Ariane 6 entre dans la dernière phase de sa construction, il doit voler avant fin 2020, conformément au contrat signé avec l'ASE. Dès la phase de production, des économies ont été acquises, sur le développement (plus rapide, moins de six ans) et sur les coûts, grâce aux technologies de fabrication innovantes, 3D, traitement laser de surface, et surtout une intégration à l'horizontale, permettant à nos collaborateurs d'avoir une visibilité sur le lanceur en permanence et d'organiser une chaîne de production de la même façon que dans l'aéronautique ou l'automobile. Nous sommes aujourd'hui à un an ou dix-huit mois du premier vol, et beaucoup d'éléments sont déjà réalisés : moteur Vinci pour l'étage supérieur qualifié, évolution du moteur Vulcain qualifiée également, progrès vers la qualification des boosters P120 développés avec l'italien Avio, qui équiperont aussi les Vega C. Je mentionnerai enfin une autre grande innovation parfois oubliée : l'auxiliary power unit, quatrième moteur dans l'étage supérieur, pour renforcer la capacité à placer des constellations successivement sur différents plans d'orbite.

Quelques grandes étapes sont encore devant nous : les essais sur l'étage supérieur vont se poursuivre à Lampoldshausen en Allemagne. Le CNES bâtit le pas de tir à Kourou pour que nous procédions aux essais combinés : nous acheminerons un lanceur complet sur un pas de tir complet pour vérifier tous les interfaçages, le remplissage des réservoirs en hydrogène et oxygène liquides, et toutes les séquences avant le lancement.

Le premier client commercial, pour le premier vol, sera la constellation OneWeb ; il y aura, parmi les clients suivants, l'Union européenne, pour lancer Galileo, ainsi que des clients commerciaux et institutionnels, je pense au satellite CSO-3.

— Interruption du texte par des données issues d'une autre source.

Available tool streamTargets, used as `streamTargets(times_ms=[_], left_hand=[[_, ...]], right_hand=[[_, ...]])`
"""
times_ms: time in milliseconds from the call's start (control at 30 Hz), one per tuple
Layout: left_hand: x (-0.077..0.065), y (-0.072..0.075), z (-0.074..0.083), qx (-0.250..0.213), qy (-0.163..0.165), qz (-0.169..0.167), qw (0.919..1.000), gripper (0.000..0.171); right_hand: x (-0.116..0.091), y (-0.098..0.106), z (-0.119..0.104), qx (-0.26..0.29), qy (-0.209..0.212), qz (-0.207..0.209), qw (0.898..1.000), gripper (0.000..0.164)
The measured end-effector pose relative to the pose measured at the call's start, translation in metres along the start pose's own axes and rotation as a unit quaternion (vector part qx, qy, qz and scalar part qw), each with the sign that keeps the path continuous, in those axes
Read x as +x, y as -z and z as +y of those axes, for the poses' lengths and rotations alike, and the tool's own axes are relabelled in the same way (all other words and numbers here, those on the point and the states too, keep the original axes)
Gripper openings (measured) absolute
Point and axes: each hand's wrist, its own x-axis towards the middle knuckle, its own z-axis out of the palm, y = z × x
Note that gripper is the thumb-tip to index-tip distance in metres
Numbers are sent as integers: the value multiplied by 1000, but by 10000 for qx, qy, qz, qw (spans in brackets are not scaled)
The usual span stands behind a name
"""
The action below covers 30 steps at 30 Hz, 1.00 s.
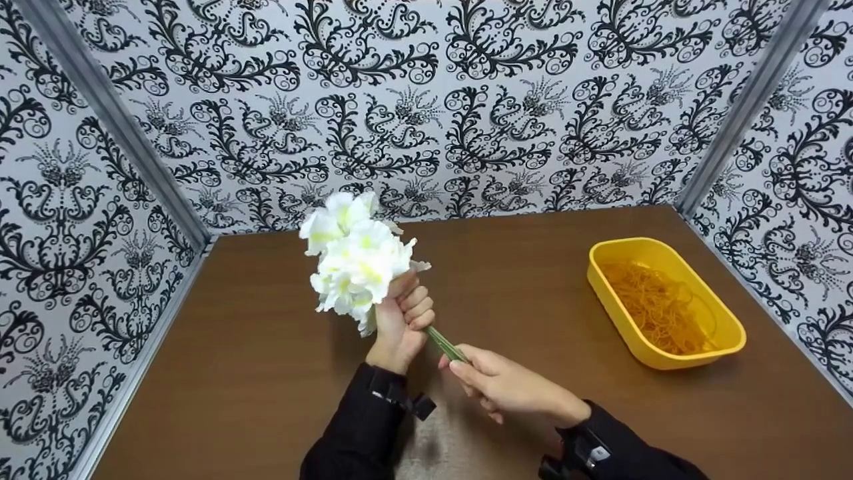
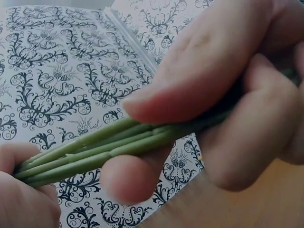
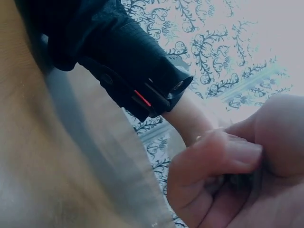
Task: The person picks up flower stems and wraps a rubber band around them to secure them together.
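Note:
A bunch of white artificial flowers point(image 1: 363, 257) with yellow-green centres leans up and to the left over the table. Just below the blooms, my left hand point(image 1: 405, 320) grips the bundled green stems point(image 1: 445, 343) with curled fingers. My right hand point(image 1: 513, 383) pinches the lower end of the same stems between thumb and fingers. In the left wrist view several stems point(image 2: 95, 149) lie side by side and run between the two hands. The right wrist view shows my right hand's curled fingers point(image 3: 204, 166) closed around the stem ends, which are mostly hidden.
A yellow plastic tub point(image 1: 616, 313) holding a tangle of thin amber-coloured bands point(image 1: 656, 307) stands on the right of the brown wooden table point(image 1: 266, 373). Patterned black-and-white panels point(image 1: 453, 113) enclose the back and both sides.

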Motion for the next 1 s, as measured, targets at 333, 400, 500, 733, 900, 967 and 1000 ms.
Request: streamTargets(times_ms=[333, 400, 500, 733, 900, 967, 1000], left_hand=[[-4, -6, 9, -233, -227, 193, 9993, 47], [-4, -8, 9, -83, -250, 395, 9989, 44], [-4, -10, 9, 33, -270, 609, 9978, 45], [-5, -12, 12, 44, -293, 566, 9980, 46], [-4, -11, 12, 60, -303, 560, 9980, 46], [-3, -11, 12, 59, -298, 561, 9980, 46], [-3, -11, 12, 63, -295, 563, 9980, 46]], right_hand=[[-13, 25, -11, -1934, 824, 275, 9773, 37], [-17, 31, -12, -2096, 804, 343, 9739, 38], [-24, 44, -12, -2570, 880, 667, 9601, 37], [-55, 99, -10, -3868, 724, 2360, 8885, 35], [-92, 147, -9, -4222, -77, 3081, 8525, 43], [-105, 164, -5, -4219, -418, 3130, 8499, 47], [-110, 172, -2, -4227, -553, 3150, 8479, 50]])
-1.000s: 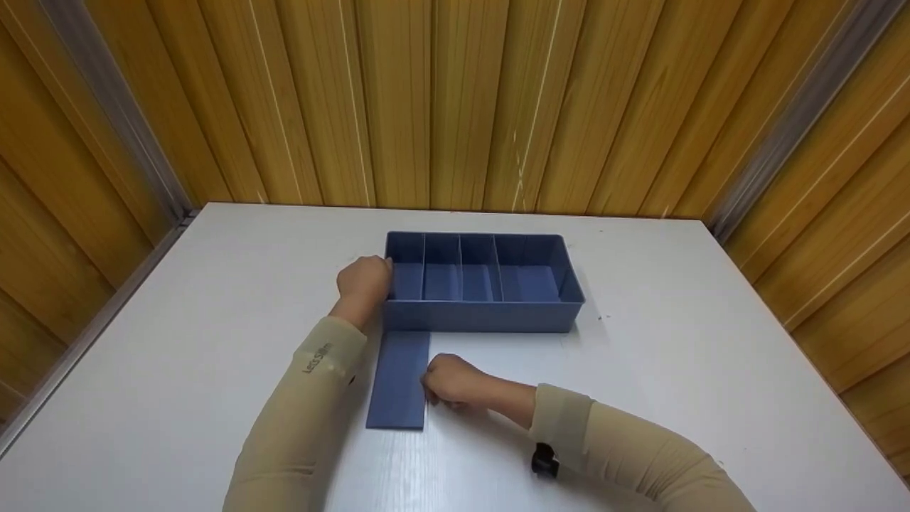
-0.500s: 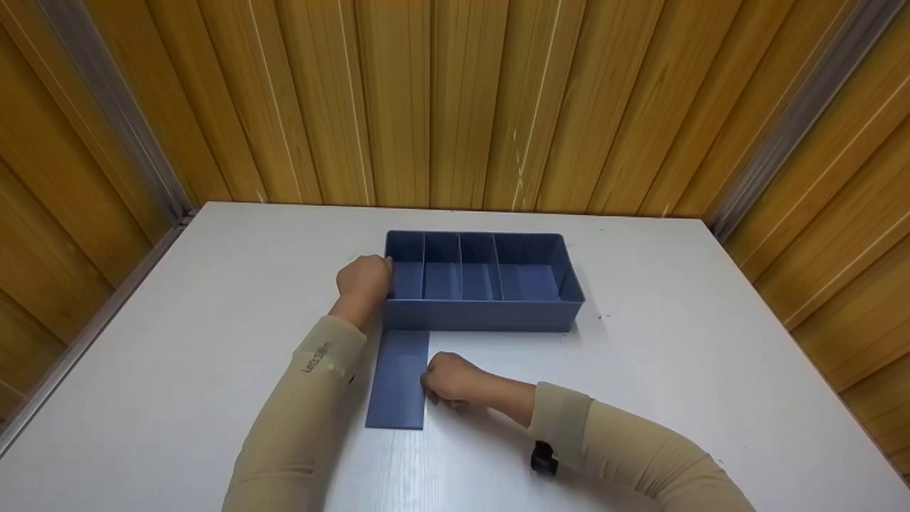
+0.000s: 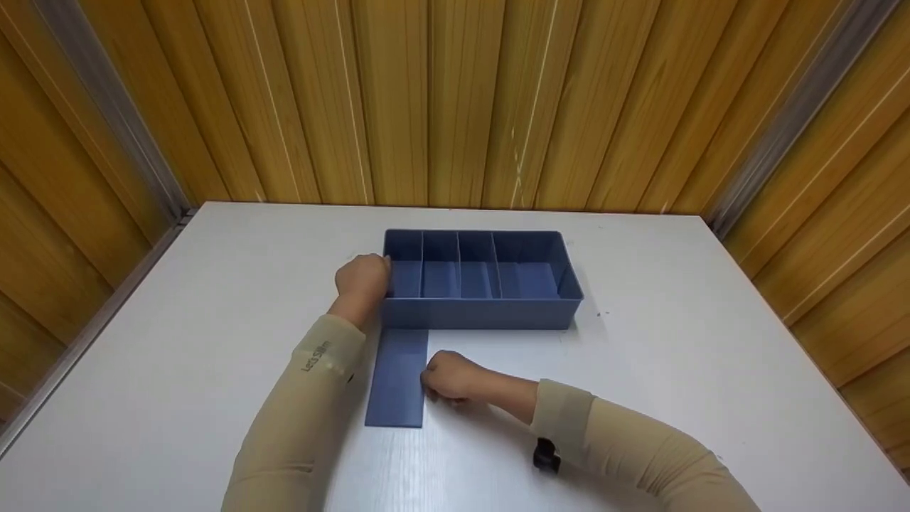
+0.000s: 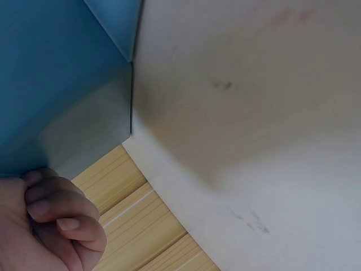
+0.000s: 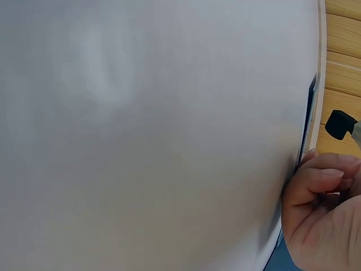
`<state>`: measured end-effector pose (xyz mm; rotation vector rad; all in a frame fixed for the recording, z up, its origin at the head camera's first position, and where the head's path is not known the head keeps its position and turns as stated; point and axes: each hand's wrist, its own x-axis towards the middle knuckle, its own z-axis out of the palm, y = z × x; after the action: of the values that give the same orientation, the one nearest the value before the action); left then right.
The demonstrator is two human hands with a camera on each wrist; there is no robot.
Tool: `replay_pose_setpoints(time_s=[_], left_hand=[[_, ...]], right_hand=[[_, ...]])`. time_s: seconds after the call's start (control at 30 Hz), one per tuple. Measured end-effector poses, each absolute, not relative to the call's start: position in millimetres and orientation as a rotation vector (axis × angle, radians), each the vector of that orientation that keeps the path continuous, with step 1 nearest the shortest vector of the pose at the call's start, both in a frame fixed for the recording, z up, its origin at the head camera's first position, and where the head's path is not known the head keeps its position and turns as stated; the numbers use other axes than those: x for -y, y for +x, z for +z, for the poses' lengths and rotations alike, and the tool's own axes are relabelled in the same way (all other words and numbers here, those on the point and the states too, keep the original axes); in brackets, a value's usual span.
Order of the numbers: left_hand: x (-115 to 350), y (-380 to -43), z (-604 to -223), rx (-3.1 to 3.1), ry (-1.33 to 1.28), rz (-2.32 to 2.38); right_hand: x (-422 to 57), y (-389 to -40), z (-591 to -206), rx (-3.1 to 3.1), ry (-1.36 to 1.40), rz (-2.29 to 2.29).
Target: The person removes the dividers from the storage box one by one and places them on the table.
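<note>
A blue plastic divider box [image 3: 476, 314] sits on the white table in the head view, split by thin partitions into several compartments. At its left end my left hand [image 3: 364, 277] grips the end wall, fingers curled. The left wrist view has that hand [image 4: 59, 220] against the box [image 4: 84, 135], its thumb and index finger mostly hidden. A flat blue rectangular panel [image 3: 397, 380] lies in front of the box's left part, its far end right at the front wall. My right hand [image 3: 449, 375] pinches the panel's right edge; the right wrist view looks along the panel [image 5: 308, 113] beside the curled fingers.
The white table [image 3: 675, 341] extends around the box on all sides. Yellow wood-look panelling [image 3: 455, 107] rises behind the table's back edge and on both sides. A black wrist mount [image 3: 546, 455] hangs below the right sleeve.
</note>
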<state>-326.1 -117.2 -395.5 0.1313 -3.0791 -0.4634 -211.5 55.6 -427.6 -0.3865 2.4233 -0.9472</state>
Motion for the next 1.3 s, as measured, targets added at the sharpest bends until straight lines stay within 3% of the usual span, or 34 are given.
replay_pose_setpoints(time_s=[0.4, 0.93, 1.3], left_hand=[[118, -324, -396, 3.092, 0.123, -0.455], [117, -323, -395, 3.077, 0.112, -0.462], [118, -324, -391, 3.094, 0.090, -0.439]], right_hand=[[-64, -217, -419, -2.289, -0.442, -1.004], [-108, -256, -341, -2.557, -0.608, -1.100], [-142, -284, -328, -2.761, -0.555, -1.011]])
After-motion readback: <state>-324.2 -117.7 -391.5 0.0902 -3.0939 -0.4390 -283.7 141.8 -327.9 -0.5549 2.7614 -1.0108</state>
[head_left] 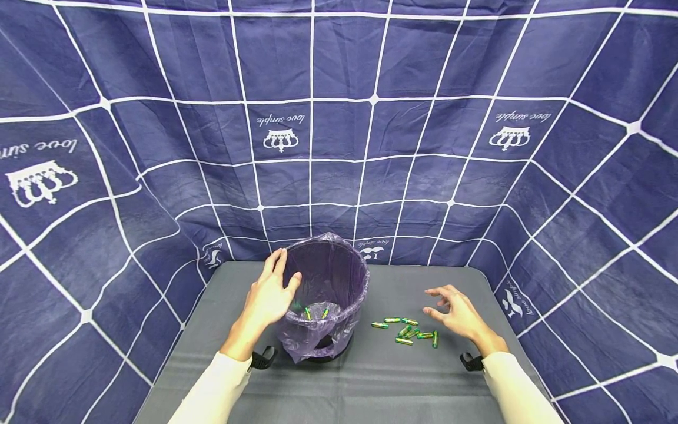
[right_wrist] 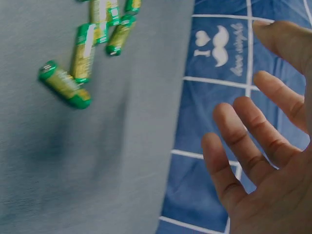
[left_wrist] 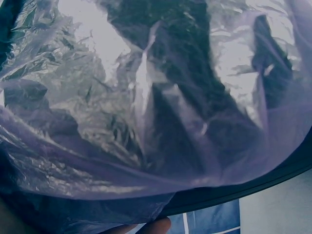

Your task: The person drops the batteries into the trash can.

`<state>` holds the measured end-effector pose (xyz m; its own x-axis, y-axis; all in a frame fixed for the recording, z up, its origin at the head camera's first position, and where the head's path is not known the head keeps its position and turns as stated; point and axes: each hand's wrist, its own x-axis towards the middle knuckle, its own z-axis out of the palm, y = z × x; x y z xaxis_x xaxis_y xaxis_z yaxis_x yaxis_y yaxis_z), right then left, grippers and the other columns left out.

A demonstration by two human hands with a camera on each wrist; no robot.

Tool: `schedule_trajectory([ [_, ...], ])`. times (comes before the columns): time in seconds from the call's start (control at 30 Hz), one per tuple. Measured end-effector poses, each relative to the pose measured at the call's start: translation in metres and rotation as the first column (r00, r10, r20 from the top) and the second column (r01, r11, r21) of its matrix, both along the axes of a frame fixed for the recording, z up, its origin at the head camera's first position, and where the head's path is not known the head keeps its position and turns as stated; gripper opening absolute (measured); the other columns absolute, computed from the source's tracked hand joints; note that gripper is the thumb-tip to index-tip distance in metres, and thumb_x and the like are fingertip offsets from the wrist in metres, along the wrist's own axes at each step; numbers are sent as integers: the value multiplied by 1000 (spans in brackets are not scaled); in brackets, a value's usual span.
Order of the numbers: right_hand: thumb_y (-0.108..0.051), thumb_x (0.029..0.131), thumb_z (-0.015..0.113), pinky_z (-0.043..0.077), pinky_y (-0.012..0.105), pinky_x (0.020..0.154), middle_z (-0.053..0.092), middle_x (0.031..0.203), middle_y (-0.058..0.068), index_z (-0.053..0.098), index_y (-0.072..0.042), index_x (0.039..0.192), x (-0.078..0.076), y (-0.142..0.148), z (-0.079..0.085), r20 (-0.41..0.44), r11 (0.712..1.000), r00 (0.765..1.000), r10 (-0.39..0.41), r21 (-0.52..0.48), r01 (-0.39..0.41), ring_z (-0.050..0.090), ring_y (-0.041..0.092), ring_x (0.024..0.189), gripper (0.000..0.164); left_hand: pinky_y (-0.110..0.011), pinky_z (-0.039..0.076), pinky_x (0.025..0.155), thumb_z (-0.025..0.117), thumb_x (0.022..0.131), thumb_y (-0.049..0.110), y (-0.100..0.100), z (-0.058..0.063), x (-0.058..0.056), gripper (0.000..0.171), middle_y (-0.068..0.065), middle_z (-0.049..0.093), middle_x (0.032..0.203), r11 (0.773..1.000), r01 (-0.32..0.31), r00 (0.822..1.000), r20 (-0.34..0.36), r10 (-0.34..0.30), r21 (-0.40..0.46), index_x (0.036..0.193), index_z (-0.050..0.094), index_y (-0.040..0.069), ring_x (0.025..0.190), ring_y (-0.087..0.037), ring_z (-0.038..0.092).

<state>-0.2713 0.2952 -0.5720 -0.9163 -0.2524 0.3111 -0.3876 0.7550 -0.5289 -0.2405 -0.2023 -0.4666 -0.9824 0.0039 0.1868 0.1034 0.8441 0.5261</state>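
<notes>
My left hand (head_left: 269,294) lies along the left side of a round bin lined with a purple plastic bag (head_left: 365,282), its fingers fairly straight and its thumb over the opening. Two of its fingertips (left_wrist: 157,226) show beside the bag in the left wrist view. Inside the bin are a green-and-yellow battery (head_left: 308,313) and another battery (head_left: 325,313). My right hand (head_left: 458,312) is raised to the right of several loose batteries (head_left: 404,341), fingers spread and relaxed, holding nothing. The right wrist view shows one battery (right_wrist: 64,84) lying nearest the camera.
A grey cloth-covered table (head_left: 402,383) carries the bin and the loose batteries. Blue cloth with white grid lines (head_left: 339,129) hangs behind it and along both sides. Black straps circle both wrists, such as the right strap (head_left: 471,361).
</notes>
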Motion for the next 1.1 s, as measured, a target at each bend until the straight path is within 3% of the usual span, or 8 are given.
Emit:
schedule_trajectory([
  [0.27, -28, 93, 101, 63, 35, 85, 78, 124, 5, 84, -15, 136, 9, 13, -25, 68, 1000, 998, -16, -13, 17, 74, 19, 97, 49, -77, 56, 114, 55, 120, 46, 0, 0, 1, 80, -9, 26, 195, 1000, -4, 1000, -9, 4, -3, 186, 28, 10, 137, -66, 70],
  [0.5, -31, 93, 101, 57, 29, 84, 78, 127, 16, 82, -9, 139, 18, 21, -41, 129, 999, 991, -31, -11, 33, 72, 19, 96, 54, -76, 56, 114, 53, 120, 48, 0, -1, 0, 80, -9, 26, 194, 1000, 3, 1000, -10, -3, -8, 186, 29, 10, 138, -65, 69],
  [0.87, -33, 85, 106, 51, 26, 80, 77, 125, 10, 80, -8, 142, 30, 26, -67, 240, 997, 969, -58, -33, 68, 66, 16, 94, 68, -77, 57, 112, 58, 119, 44, 1, -1, -1, 79, -9, 28, 194, 1000, -4, 1000, -19, 4, -7, 185, 32, 9, 135, -66, 71],
  [1.1, -38, 79, 109, 49, 27, 80, 74, 124, 8, 79, -9, 145, 30, 27, -82, 235, 997, 969, -77, -7, 81, 62, 13, 95, 78, -77, 56, 113, 58, 119, 43, 1, -1, 0, 78, -9, 28, 194, 1000, -5, 1000, -16, 5, 0, 185, 32, 9, 137, -66, 70],
])
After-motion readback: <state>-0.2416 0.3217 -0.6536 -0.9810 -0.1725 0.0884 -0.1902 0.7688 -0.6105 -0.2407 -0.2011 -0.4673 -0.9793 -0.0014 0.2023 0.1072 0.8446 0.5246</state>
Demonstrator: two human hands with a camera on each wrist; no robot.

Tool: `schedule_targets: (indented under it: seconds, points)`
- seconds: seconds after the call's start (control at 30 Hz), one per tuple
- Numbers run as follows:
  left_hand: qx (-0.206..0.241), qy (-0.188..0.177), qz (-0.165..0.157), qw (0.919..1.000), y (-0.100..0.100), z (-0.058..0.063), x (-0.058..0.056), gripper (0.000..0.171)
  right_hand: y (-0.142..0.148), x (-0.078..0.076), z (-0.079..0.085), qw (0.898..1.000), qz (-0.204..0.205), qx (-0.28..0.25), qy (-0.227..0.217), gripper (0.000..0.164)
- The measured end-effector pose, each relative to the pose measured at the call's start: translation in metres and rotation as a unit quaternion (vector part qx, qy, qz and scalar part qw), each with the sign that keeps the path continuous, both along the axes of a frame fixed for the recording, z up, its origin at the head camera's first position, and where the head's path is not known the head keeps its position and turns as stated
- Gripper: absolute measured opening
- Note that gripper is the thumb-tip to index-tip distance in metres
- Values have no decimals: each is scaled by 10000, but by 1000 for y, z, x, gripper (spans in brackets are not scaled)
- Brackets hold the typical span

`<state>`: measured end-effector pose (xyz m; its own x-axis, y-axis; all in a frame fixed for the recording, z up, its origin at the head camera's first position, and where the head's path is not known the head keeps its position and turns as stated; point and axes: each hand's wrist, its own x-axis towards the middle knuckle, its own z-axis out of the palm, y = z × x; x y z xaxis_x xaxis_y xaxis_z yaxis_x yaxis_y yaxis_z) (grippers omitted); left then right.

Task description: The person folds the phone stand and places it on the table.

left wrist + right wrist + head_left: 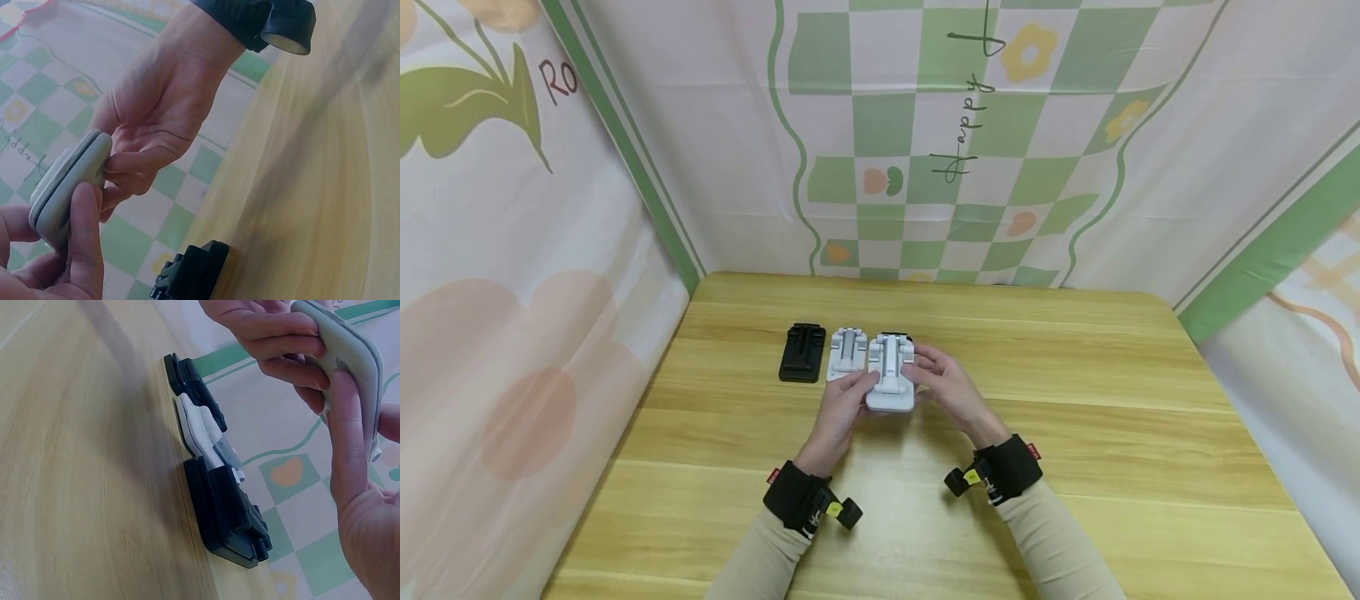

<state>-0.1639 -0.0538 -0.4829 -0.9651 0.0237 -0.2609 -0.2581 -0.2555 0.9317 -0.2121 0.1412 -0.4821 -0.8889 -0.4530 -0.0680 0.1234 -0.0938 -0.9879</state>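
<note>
Both hands hold a white folding phone stand [890, 402] above the table, folded flat, its hinged arm facing up in the head view. My left hand [837, 412] grips its left edge, thumb on top and fingers beneath. On the other side my right hand [953, 392] holds the right edge, its thumb over the front. In the right wrist view, fingers of both hands lie against the smooth underside of the white stand [356, 359]. A black phone stand [219, 515] sits on the table, mostly hidden behind the held one in the head view.
To the left on the wooden table [1075, 375] lie another black phone stand [802, 354] and a second white phone stand [847, 350], side by side. A patterned cloth [730, 167] hangs behind the table's back edge. Both wrists wear black straps with small cameras.
</note>
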Motion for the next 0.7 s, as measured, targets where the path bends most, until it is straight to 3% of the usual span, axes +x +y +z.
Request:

Nous devons continuer à développer les technologies, notamment le moteur Prometheus. Vous avez posé la question de la réutilisation. Pour garantir aux clients une mise en orbite au meilleur coût, un moteur low cost est développé dans le cadre de ce programme, avec des simplifications ; nous travaillerons à la réutilisation si les cadences de lancement la rendaient économiquement viable. La réutilisation fait partie des projets importants qui seront présentés à la ministérielle. Pour réutiliser, il faut savoir revenir. Le CNES et ArianeGroup ont mis en place ArianeWorks pour travailler à un premier étage réutilisable. Callisto est un modèle réduit qui nous permettra d'être prêts si l'implantation d'un tel moteur s'avère nécessaire dans l'avenir. Nous travaillerons aussi sur les matériaux composites pour alléger le lanceur... donc son coût.